▶ [What needs to be done] A faithful copy is required of the lines from the top of the entries through the line that contains "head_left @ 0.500", both included, with no pictures.

▶ [Data section]

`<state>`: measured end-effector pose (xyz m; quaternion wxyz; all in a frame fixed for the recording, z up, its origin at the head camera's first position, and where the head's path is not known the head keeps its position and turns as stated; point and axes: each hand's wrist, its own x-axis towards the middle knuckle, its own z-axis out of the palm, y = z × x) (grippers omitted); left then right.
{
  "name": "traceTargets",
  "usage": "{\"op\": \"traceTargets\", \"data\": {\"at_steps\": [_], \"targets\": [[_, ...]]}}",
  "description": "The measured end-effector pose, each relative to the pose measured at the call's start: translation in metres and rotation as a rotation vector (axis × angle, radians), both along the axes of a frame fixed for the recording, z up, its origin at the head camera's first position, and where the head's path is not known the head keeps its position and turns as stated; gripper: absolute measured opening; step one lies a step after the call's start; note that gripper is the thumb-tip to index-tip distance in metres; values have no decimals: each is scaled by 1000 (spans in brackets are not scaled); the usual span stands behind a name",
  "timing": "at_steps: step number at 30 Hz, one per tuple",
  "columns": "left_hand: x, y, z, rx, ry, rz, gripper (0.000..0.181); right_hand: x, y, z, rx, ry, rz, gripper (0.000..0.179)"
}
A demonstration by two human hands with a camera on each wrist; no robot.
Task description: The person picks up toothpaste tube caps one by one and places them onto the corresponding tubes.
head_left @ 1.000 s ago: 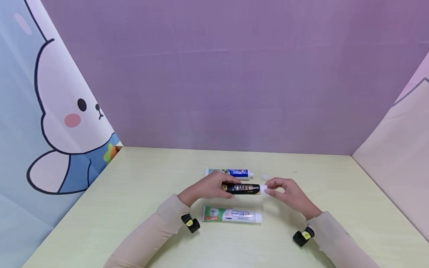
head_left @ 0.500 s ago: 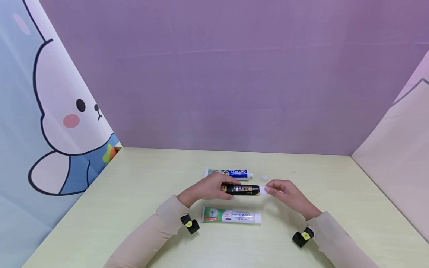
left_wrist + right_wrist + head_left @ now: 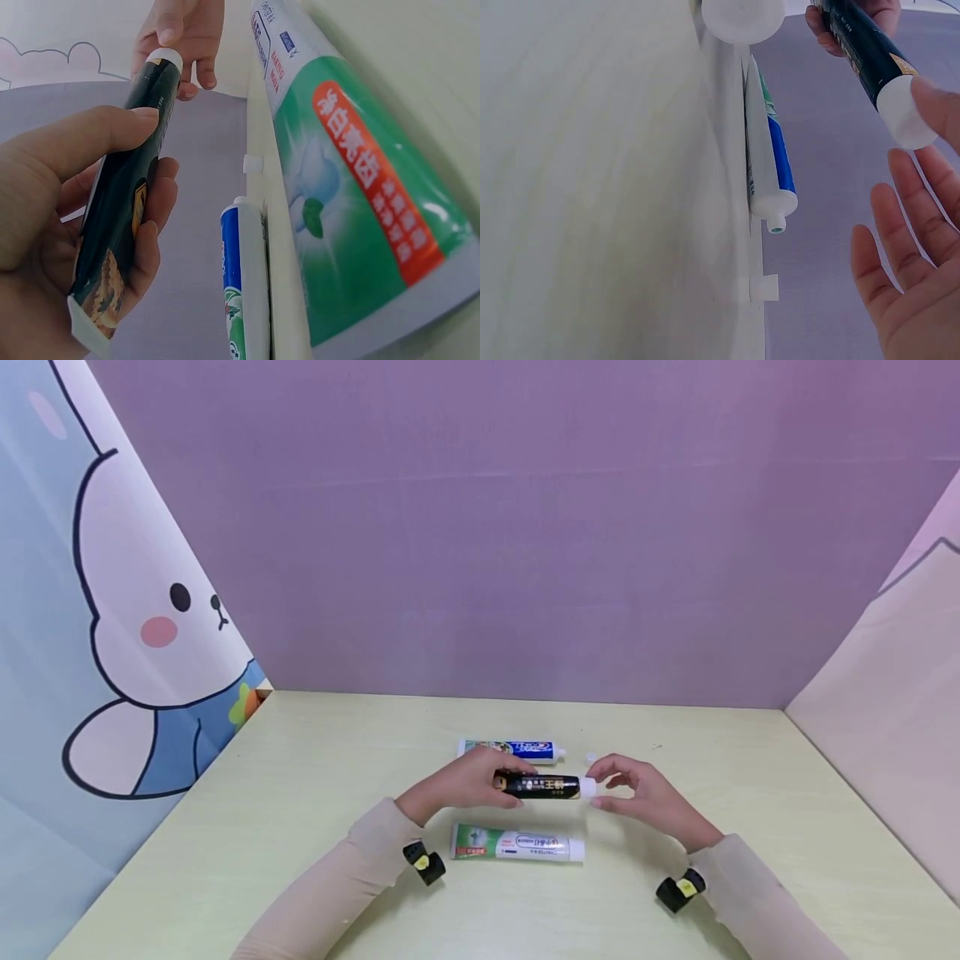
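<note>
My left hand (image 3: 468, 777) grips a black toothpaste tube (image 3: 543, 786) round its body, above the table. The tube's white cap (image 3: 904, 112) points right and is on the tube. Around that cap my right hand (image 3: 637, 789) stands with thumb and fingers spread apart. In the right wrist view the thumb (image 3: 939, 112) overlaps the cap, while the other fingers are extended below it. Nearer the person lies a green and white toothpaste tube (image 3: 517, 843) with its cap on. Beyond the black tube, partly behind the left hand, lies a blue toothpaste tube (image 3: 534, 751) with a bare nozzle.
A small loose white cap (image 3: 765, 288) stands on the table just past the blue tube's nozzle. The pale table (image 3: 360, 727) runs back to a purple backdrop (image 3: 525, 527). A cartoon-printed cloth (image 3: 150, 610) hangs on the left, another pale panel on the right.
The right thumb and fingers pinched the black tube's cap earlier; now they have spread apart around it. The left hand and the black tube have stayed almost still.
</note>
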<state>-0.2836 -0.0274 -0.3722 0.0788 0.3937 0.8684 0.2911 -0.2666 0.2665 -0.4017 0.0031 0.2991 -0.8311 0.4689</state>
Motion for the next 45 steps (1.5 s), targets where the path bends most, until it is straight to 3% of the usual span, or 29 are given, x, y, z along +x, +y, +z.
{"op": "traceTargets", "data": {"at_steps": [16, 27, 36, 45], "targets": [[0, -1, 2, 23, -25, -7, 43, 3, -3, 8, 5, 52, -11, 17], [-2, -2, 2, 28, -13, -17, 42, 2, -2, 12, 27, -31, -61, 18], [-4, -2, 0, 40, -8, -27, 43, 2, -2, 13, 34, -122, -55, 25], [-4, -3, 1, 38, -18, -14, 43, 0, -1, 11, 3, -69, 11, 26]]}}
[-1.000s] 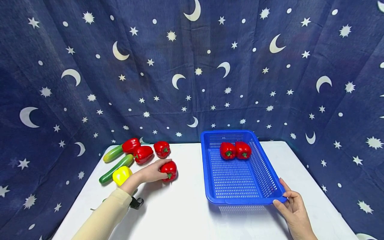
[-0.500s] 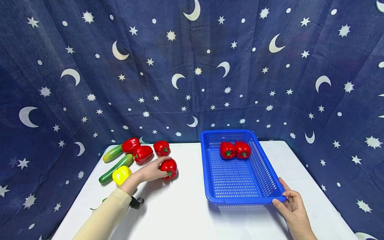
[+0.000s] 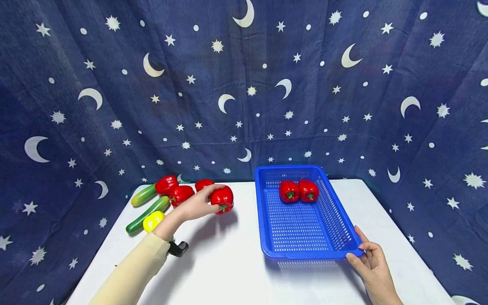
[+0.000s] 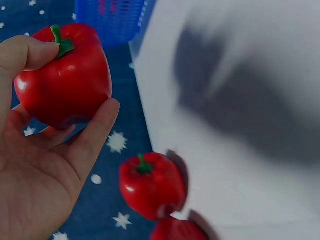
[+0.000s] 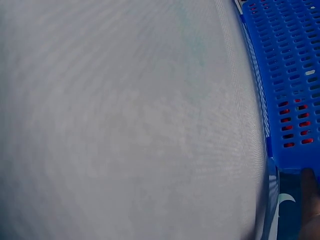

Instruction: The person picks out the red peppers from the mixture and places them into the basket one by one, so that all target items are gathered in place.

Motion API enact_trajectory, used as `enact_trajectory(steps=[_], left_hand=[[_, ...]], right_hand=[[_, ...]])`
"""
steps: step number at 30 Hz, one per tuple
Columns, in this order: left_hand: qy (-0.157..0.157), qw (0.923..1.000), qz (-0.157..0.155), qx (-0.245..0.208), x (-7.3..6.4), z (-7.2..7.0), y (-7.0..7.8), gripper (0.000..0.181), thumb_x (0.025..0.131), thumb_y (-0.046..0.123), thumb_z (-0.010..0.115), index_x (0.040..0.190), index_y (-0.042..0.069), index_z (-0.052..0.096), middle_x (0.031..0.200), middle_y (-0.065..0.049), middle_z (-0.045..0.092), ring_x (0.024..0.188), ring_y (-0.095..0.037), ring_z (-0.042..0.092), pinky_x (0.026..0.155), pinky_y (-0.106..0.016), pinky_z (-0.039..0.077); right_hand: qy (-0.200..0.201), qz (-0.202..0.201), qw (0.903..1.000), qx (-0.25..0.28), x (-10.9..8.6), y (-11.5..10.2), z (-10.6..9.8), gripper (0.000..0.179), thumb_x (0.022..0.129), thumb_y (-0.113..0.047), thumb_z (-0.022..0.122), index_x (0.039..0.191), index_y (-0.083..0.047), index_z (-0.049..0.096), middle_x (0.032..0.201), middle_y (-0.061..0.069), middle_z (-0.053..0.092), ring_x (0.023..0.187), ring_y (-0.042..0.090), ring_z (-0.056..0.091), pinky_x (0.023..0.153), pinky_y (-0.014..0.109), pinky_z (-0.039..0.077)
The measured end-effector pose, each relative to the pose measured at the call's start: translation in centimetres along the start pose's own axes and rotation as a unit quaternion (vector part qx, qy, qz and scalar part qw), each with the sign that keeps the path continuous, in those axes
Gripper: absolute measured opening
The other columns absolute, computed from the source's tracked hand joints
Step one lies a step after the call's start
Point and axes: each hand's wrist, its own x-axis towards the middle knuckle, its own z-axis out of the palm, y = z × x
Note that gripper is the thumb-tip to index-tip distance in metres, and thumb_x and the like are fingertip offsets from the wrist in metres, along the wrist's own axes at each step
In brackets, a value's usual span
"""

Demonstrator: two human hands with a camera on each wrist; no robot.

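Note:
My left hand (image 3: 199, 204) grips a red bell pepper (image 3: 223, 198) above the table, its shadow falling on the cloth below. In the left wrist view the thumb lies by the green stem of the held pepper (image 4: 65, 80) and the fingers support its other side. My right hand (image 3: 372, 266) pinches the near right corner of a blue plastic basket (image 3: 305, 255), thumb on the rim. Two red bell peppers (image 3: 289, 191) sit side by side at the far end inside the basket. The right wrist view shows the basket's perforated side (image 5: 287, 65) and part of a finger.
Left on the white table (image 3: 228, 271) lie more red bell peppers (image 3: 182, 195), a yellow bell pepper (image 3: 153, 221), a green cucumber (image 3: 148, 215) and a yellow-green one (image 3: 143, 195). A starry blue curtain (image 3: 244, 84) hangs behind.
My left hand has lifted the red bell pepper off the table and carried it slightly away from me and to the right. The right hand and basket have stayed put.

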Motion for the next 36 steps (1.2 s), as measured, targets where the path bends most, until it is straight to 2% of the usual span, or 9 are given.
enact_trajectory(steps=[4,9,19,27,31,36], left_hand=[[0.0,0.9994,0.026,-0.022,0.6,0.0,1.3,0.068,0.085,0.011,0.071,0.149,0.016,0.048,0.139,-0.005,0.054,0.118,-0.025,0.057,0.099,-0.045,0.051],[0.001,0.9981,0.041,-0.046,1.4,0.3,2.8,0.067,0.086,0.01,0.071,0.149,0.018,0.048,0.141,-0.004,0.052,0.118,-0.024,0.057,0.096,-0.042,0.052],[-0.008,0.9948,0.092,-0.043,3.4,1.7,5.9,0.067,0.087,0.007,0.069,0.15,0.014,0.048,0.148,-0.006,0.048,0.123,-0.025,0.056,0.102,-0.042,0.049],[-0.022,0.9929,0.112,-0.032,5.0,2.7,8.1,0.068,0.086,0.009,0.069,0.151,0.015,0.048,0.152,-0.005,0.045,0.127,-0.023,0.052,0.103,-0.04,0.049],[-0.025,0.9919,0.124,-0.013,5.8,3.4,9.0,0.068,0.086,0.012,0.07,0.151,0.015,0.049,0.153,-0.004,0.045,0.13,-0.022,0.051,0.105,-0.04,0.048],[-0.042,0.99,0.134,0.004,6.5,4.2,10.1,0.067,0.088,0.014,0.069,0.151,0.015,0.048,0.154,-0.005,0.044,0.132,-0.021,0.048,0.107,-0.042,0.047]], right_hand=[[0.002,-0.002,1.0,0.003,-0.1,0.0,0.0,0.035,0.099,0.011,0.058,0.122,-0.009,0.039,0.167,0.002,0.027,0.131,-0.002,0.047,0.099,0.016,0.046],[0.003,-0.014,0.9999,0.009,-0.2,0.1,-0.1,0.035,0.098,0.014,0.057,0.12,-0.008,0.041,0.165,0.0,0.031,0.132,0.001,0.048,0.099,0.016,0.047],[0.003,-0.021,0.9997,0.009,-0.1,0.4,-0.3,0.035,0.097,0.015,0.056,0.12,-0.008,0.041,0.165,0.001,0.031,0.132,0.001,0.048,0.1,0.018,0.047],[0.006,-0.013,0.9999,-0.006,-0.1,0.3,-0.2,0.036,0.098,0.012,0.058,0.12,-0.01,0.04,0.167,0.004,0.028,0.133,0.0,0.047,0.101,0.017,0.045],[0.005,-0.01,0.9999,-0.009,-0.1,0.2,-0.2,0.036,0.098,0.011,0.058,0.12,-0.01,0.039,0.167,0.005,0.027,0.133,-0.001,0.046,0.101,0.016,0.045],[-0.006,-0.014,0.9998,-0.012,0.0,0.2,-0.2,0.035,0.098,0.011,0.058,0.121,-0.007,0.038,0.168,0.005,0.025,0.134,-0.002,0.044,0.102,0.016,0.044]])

▶ [Answer area]
`<state>`: measured end-effector pose (xyz m; quaternion wxyz; all in a frame fixed for the recording, z up, its origin at the head camera's first position, and where the head's path is not known the head keeps its position and turns as stated; point and axes: each hand's wrist, its own x-axis towards the middle knuckle, its own z-axis out of the palm, y = z × x) (grippers omitted); left then right.
{
  "name": "traceTargets",
  "usage": "{\"op\": \"traceTargets\", \"data\": {\"at_steps\": [_], \"targets\": [[_, ...]]}}",
  "description": "The measured end-effector pose, each relative to the pose measured at the call's start: translation in metres and rotation as a rotation vector (axis × angle, radians), both along the axes of a frame fixed for the recording, z up, its origin at the head camera's first position, and where the head's path is not known the head keeps its position and turns as stated; gripper: absolute measured opening; step one lies a step after the call's start; note that gripper is the thumb-tip to index-tip distance in metres; values have no decimals: each is scaled by 1000 (spans in brackets are not scaled); the usual span stands behind a name",
  "timing": "at_steps: step number at 30 Hz, one per tuple",
  "columns": "left_hand: x, y, z, rx, ry, rz, gripper (0.000..0.181); right_hand: x, y, z, rx, ry, rz, gripper (0.000..0.179)"
}
A demonstration by two human hands with a camera on each wrist; no robot.
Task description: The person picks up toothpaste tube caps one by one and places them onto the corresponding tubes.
head_left @ 1.000 s ago: 
head_left @ 0.500 s ago: 

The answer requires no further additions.